Donald Zimmerman, a San Francisco financier and Salzberg's partner, who bought into Brajdas in 1985, bought Salzberg's stock and now serves as Brajdas' president and chairman. (Salzberg still owns 5.7% of the company.)
Why did Salzberg sell? "We had a chance to accomplish a capital gain--a nice gain--and we had more investments to make. It was an opportune time," Salzberg said.
Since Salzberg's resignation the stock has fallen from $7.25 to a Monday closing price of $6.50 per share. But Zimmerman plays down Salzberg's defection.
"His involvement in Brajdas was basically as an investor," he said. "I'm betting more on the company's success."
Eric Lundquist, editor of Electronic Buyers' News, a Long Island, N.Y., trade magazine, says Brajdas is "one of the fastest-growing distributors in the country," ranking Brajdas 22nd among all electronic distributors by 1987 sales volume.
The task for Brajdas is to keep up the momentum and Chief Financial Officer Allan Klein, a holdover from the Micro-Z days, concedes that a slowdown is likely.
"It would be hard for me to say that we're going to continue this for the next 2 to 3 to 4 years without acquisitions," he said. Klein runs the daily operations of the company while Zimmerman works out of his San Francisco office.
While Brajdas' growth is impressive, there are signs it won't last. The company accumulated a lot of debt building up its inventory, and its debt is running about $20 million.

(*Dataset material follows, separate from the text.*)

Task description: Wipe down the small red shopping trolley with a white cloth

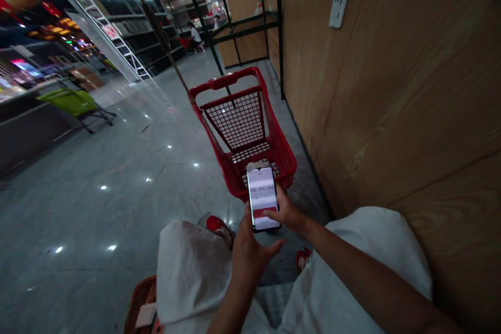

In June, the company has to make a lump sum payment of $1 million.
"We are still a fairly leveraged company," Klein said.
In the meantime, the boom in electronics sales may come to an end in 1989, according to some analysts on Wall Street.
"Certainly there is going to be a moderation," said Richard Jacobs, editor of the National Electronics Distributor Assn. Market Letter, based in New York.
Brajdas moved out of Salzberg's Beverly Hills offices into its own corporate headquarters in Woodland Hills in September.
His company, Klein said, wants to drum up business in the San Fernando Valley-area's growing electronics industry.
"We see fairly soon that this market for us will be close to $1 million a month," he said.